POC: Tempting to introduce peer-to-peer chunk data exchange#728
POC: Tempting to introduce peer-to-peer chunk data exchange#728jqdai wants to merge 22 commits intoxorbitsai:mainfrom
Conversation
| # ) | ||
| # self.result.status = SubtaskStatus.errored | ||
| # raise | ||
| runner_storage: RunnerStorageActor = await mo.create_actor( |
There was a problem hiding this comment.
Why need this creation? The RunnerStorageActor is already created by SubtaskRunnerManagerActor.
There was a problem hiding this comment.
There used to be a 'RunnerStorage not found' error during debugging. Now the implementation is changed to raising an exception when runner storage is not found. Thank you.
| if puts: | ||
| try: | ||
| runner_storage: RunnerStorageActor = await mo.actor_ref( | ||
| uid=RunnerStorageActor.gen_uid(self._band[1], self._slot_id), |
There was a problem hiding this comment.
Just store the data to current RunnerStorageActor. It's OK to get the actor ref and call put_data API. The in-process actor communication is optimized to a function call automatically.
There was a problem hiding this comment.
Here we use mo.actor_ref to get the runner storage of the current subtask runner because RunnerStorage is currently not a property of SubtaskProcessor class or SubtaskRunnerActor class. Thus, the processors of a runner may not have direct access to the runner storage of the runner. I wonder if there's a better or more direct implementation.
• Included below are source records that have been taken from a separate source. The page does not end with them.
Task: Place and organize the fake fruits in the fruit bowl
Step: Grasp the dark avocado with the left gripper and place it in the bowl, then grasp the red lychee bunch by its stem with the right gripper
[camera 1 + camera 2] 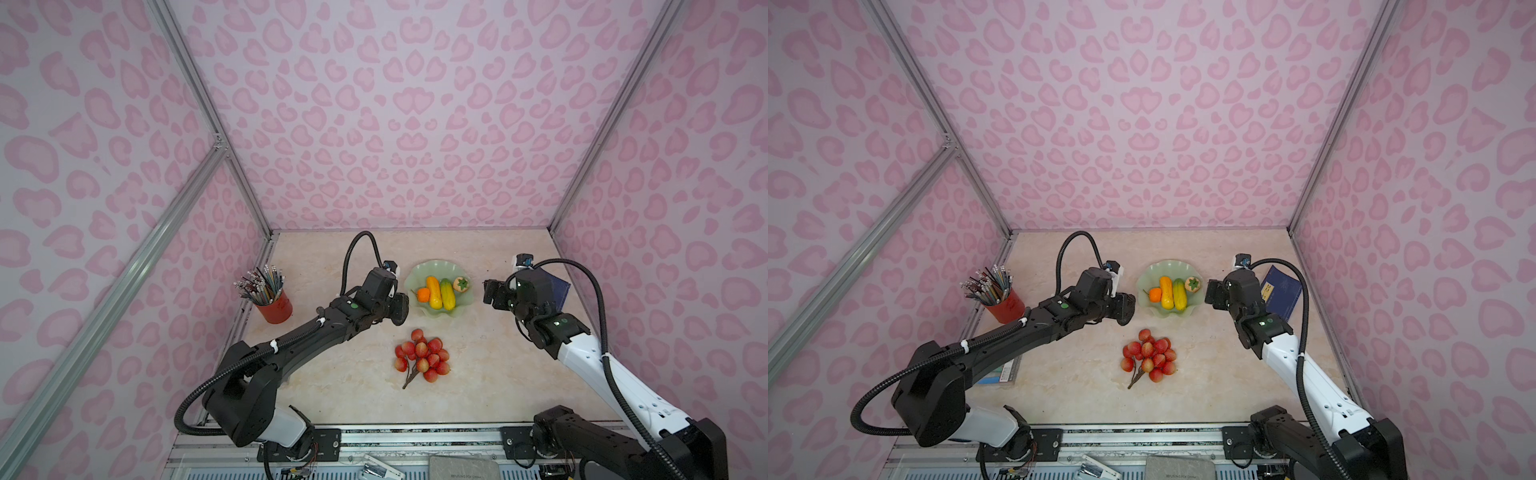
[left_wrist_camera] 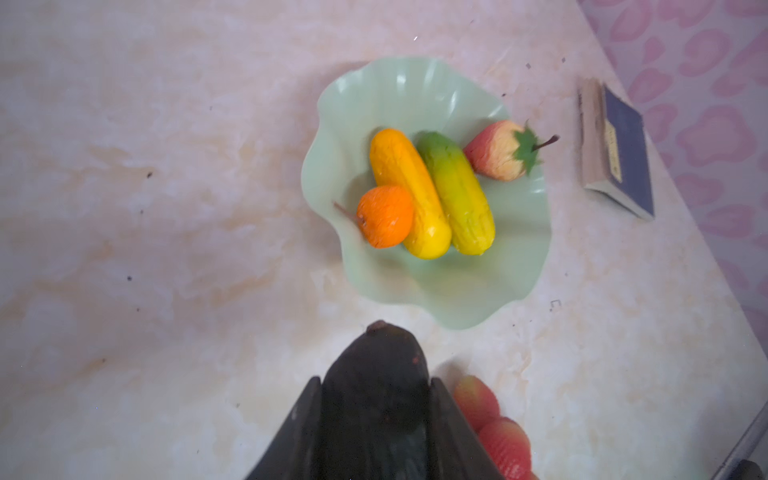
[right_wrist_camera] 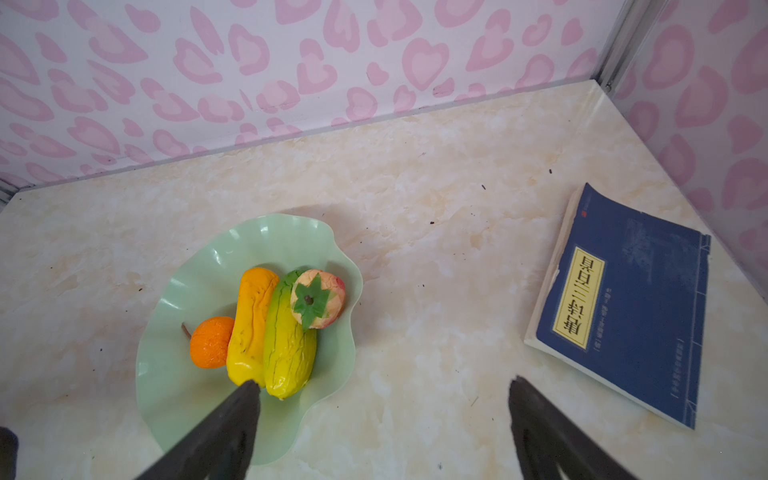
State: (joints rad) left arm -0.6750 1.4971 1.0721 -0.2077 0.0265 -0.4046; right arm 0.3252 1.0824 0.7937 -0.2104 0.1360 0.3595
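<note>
- Nearest of the task's things, the red berry bunch (image 1: 423,357) lies on the tabletop (image 1: 490,374), outside the dish, its brown stem pointing toward the near edge.
- Just beyond it, the left gripper (image 2: 376,380) is clamped on the dark avocado (image 2: 376,365). Its narrow end sticks out past the fingertips toward the bowl, and a few berries show beside one finger in the left wrist view.
- In both top views this gripper sits by the left edge of the fruit bowl (image 1: 432,266); the avocado is not in the bowl.
- Right of the bowl, the right gripper (image 3: 382,382) has its jaws spread wide and holds nothing. In the right wrist view one finger overlaps the bowl's rim; whether it touches, I cannot tell.
- Inside the mint-green bowl four pieces lie together: the orange-yellow elongated fruit (image 1: 434,293) and the yellow-green oval (image 1: 447,294) side by side and touching, and the small orange (image 1: 423,294) against the elongated one's left.
- On the right, the strawberry (image 1: 461,284) rests on the bowl's sloping edge, against the oval.
- Farther left, well apart from the bowl, stands a red pencil cup (image 1: 274,307).
- At the far right a blue book (image 3: 623,307) lies flat near the wall (image 3: 291,62).
</note>
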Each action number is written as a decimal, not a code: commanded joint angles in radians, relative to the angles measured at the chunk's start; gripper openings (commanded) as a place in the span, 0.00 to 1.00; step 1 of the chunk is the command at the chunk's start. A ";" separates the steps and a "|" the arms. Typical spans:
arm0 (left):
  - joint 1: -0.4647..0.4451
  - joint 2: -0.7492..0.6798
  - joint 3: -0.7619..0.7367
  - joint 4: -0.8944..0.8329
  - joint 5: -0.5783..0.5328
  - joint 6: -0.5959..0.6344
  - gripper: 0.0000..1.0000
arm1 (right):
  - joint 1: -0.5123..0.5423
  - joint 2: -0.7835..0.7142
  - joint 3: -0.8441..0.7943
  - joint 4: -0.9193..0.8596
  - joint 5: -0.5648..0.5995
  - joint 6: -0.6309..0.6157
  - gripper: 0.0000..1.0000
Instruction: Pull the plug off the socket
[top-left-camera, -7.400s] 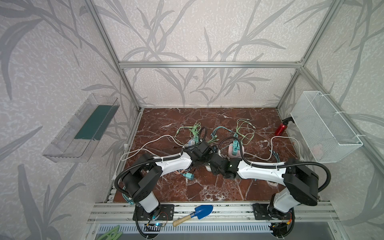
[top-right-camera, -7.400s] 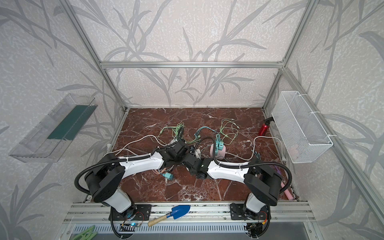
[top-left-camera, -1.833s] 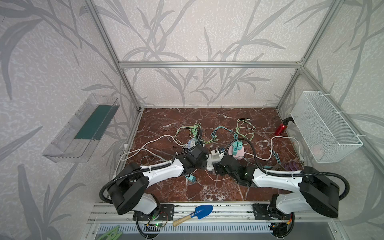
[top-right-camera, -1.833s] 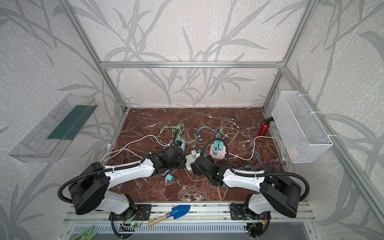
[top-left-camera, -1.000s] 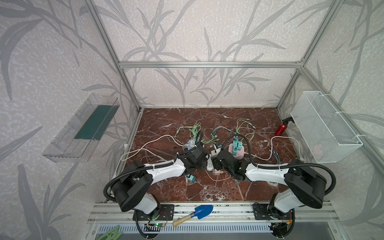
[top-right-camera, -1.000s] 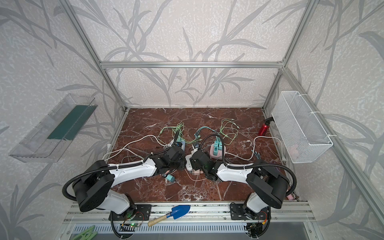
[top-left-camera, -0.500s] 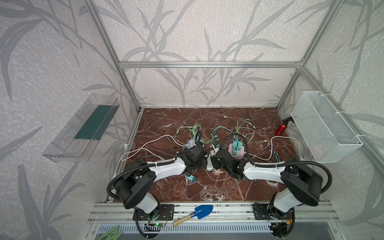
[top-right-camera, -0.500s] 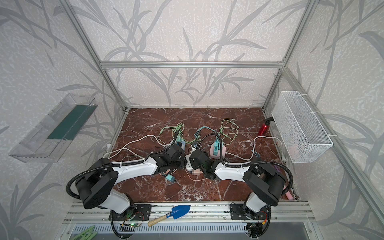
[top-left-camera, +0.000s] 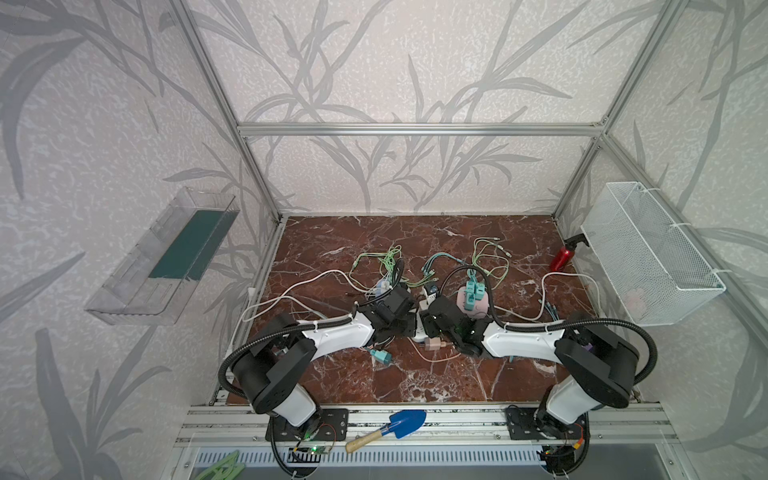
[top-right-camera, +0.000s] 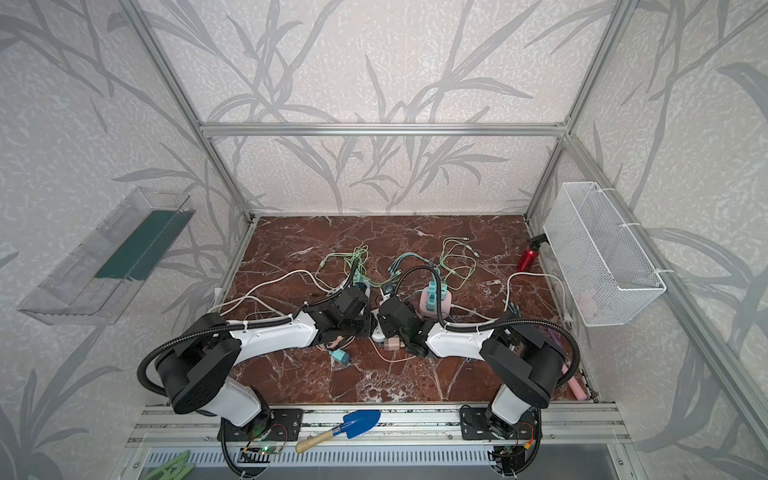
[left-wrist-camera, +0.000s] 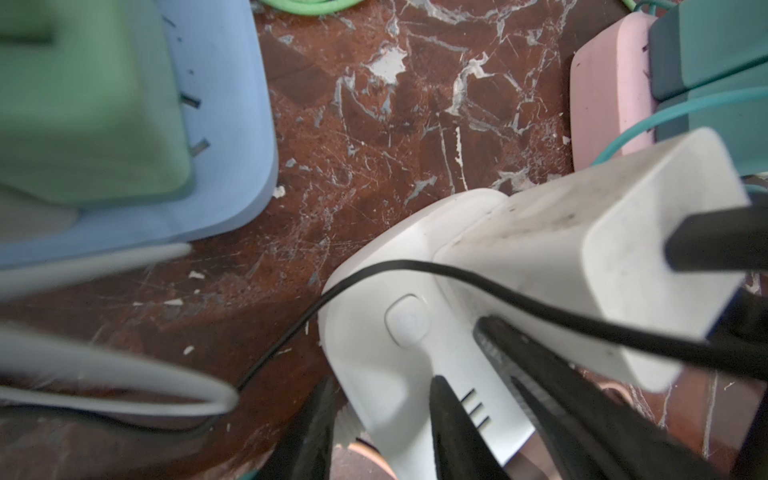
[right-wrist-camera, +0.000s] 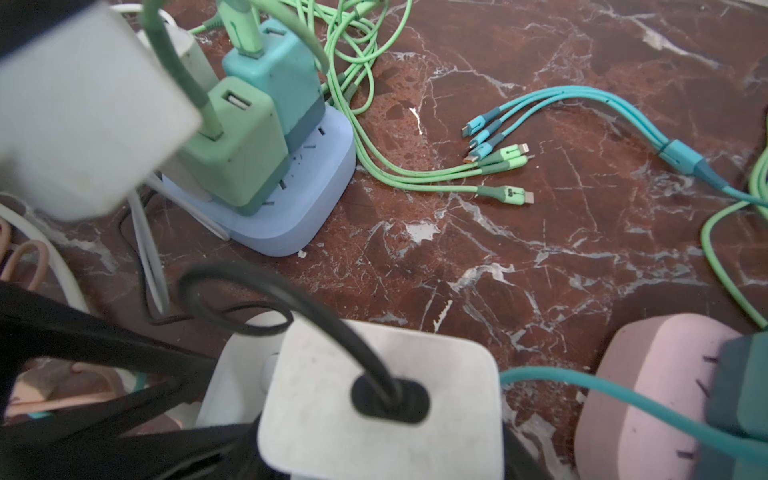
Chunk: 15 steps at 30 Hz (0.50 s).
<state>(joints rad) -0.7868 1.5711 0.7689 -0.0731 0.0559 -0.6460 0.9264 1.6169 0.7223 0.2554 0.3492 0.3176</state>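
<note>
The white socket (left-wrist-camera: 399, 332) lies on the marble floor mid-table, showing as a white strip (top-left-camera: 419, 332) (top-right-camera: 377, 328) in both top views. A white plug (left-wrist-camera: 582, 257) (right-wrist-camera: 374, 374) with a black cable (right-wrist-camera: 266, 291) stands in it. My left gripper (left-wrist-camera: 384, 386) (top-left-camera: 409, 324) is shut on the socket's end, one finger on its top face and one at its side. My right gripper (right-wrist-camera: 380, 457) (top-left-camera: 426, 316) comes from the opposite side, its black fingers (right-wrist-camera: 232, 449) pressed against both sides of the plug.
A blue socket (right-wrist-camera: 291, 208) with green plugs is close on the left, a pink socket (right-wrist-camera: 648, 395) (top-left-camera: 471, 297) with teal plugs close on the right. Green and teal cables (right-wrist-camera: 498, 166) trail behind. A beige plug (top-left-camera: 434, 344) and a teal plug (top-left-camera: 380, 356) lie in front.
The right arm has swung in toward the socket and its jaws have narrowed onto the white plug. The left gripper has tightened slightly and stayed on the socket.
</note>
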 joint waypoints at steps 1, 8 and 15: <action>0.007 0.030 0.021 -0.031 0.004 0.007 0.39 | -0.002 -0.001 0.023 -0.010 0.004 -0.018 0.51; 0.014 0.058 0.045 -0.080 -0.009 0.002 0.39 | 0.010 -0.029 0.026 -0.030 0.014 -0.035 0.48; 0.015 0.092 0.075 -0.128 -0.006 0.007 0.37 | 0.047 -0.026 0.034 -0.019 0.053 -0.060 0.45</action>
<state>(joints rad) -0.7753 1.6196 0.8360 -0.1234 0.0582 -0.6472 0.9501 1.6154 0.7231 0.2401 0.3908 0.2901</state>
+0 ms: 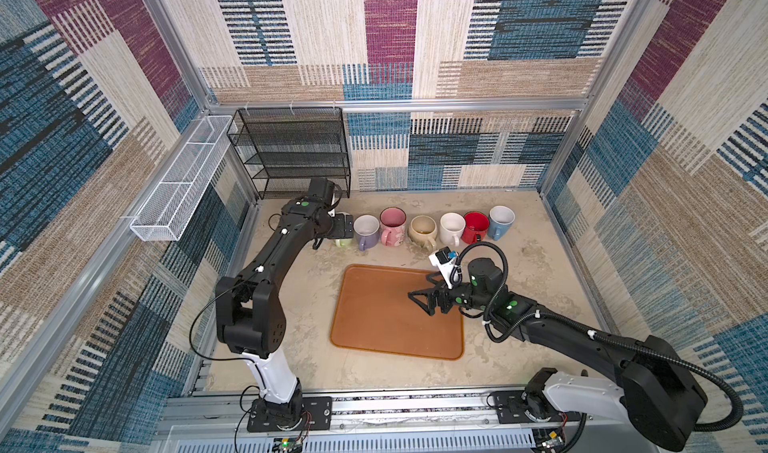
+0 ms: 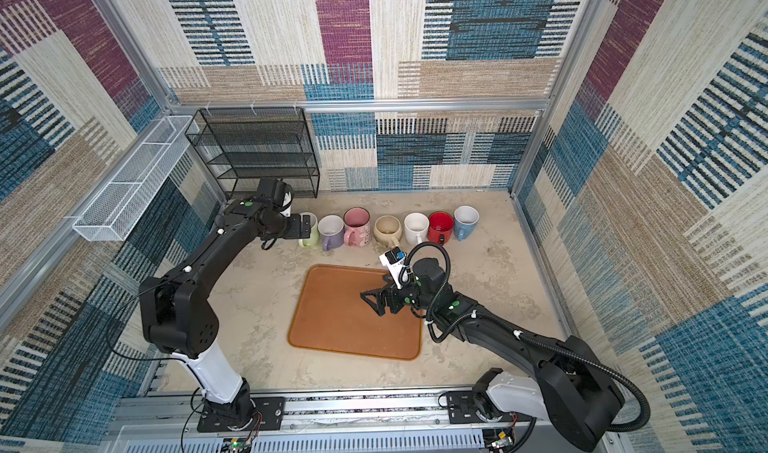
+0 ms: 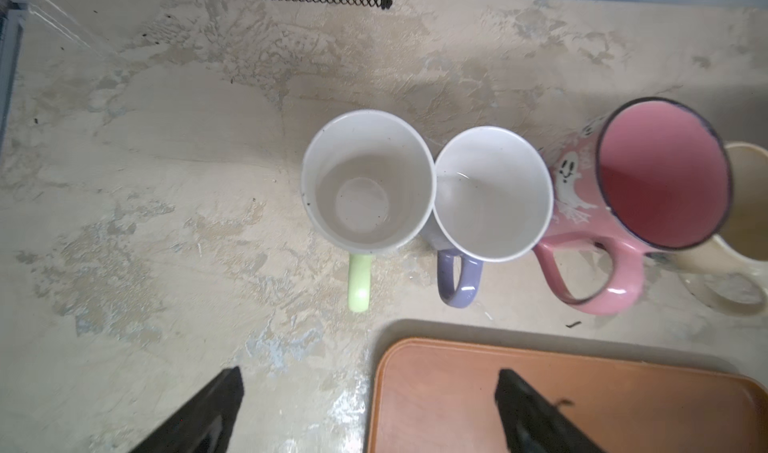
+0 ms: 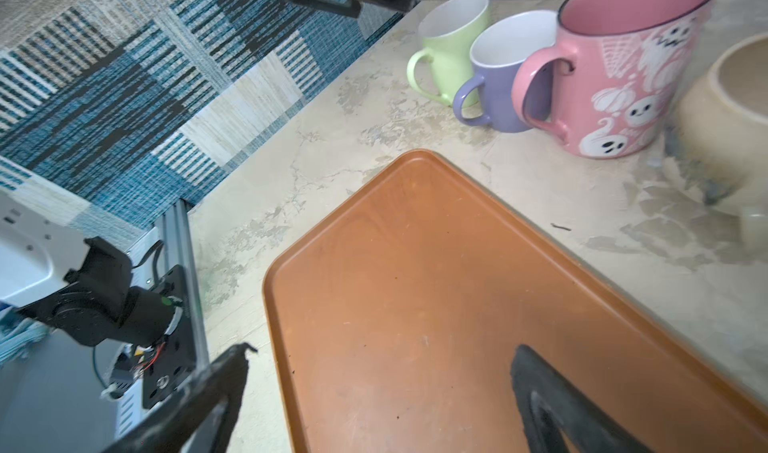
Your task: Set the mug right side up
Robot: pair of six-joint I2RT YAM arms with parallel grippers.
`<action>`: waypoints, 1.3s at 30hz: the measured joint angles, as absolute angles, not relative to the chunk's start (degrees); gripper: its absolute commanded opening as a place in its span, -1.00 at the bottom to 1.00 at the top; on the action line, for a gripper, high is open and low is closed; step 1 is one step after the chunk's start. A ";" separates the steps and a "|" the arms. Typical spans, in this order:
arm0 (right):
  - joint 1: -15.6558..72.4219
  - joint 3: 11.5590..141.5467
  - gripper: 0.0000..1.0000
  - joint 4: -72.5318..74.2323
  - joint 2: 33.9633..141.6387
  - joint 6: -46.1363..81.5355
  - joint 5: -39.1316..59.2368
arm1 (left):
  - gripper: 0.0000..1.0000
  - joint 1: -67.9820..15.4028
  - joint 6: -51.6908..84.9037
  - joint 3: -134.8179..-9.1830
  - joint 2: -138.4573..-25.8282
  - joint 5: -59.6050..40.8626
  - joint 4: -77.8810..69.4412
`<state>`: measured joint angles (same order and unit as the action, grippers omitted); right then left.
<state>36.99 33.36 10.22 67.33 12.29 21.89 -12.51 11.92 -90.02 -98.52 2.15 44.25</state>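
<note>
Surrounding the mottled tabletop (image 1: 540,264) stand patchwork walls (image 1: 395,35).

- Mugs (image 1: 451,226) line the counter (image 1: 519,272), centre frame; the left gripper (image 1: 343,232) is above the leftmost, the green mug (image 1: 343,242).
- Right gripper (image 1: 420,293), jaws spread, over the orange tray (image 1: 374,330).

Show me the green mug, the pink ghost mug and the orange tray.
green mug (image 3: 362,200): left wrist view, on its white inside bottom.
pink ghost mug (image 4: 623,89): right wrist view, on its decorated outer wall.
orange tray (image 1: 374,326): a top view, on its bare floor.
</note>
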 measured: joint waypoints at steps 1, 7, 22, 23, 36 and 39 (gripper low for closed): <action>36.95 33.04 0.99 10.24 66.41 12.14 20.69 | 0.97 -12.51 11.92 -88.68 -96.68 1.93 44.29; 36.71 30.13 0.99 10.52 60.29 11.90 11.25 | 0.97 -12.51 12.34 -76.42 -83.61 1.45 42.61; 36.34 15.66 0.99 20.08 46.13 10.26 -19.05 | 0.97 -12.49 22.87 -42.57 -61.08 7.90 35.27; 35.83 15.68 0.99 20.69 46.37 10.24 -20.43 | 0.97 -12.49 23.16 -41.95 -60.60 9.23 34.59; 12.60 18.20 0.99 24.67 59.48 14.31 -21.47 | 0.97 -10.46 18.11 -47.70 -82.24 26.81 21.82; 9.91 20.08 0.99 26.74 63.96 14.98 -21.47 | 0.97 -9.72 15.31 -48.64 -86.02 28.10 18.52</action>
There was a problem hiding this comment.
Additionally, sometimes I'm confused whether the address of runner storage should be set to the supervisor_address of the processor or the address stored in band (band[0], specifically). Current implementation takes the former but I'm not quite sure about it. SubtaskRunnerActor uses self.address which is a property not seen in its construction function.
| data_key_to_memory_size[store_key] = store_info.memory_size | ||
| data_key_to_object_id[store_key] = store_info.object_id | ||
| data_key_to_band[store_key] = self._band | ||
| data_key_to_slot_id[store_key] = self._slot_id |
There was a problem hiding this comment.
The slot id is not stored to meta?
There was a problem hiding this comment.
In line 562 of python/xorbits/_mars/services/subtask/worker/processor.py, in _store_meta(), we directly added current band and slot_id (self._band and self._slot_id, specifically). Thus we did not modify the original _stor_mapper_data of SubtaskProcessor to store mappings from data_key to band or slot_id. Is this still necessary?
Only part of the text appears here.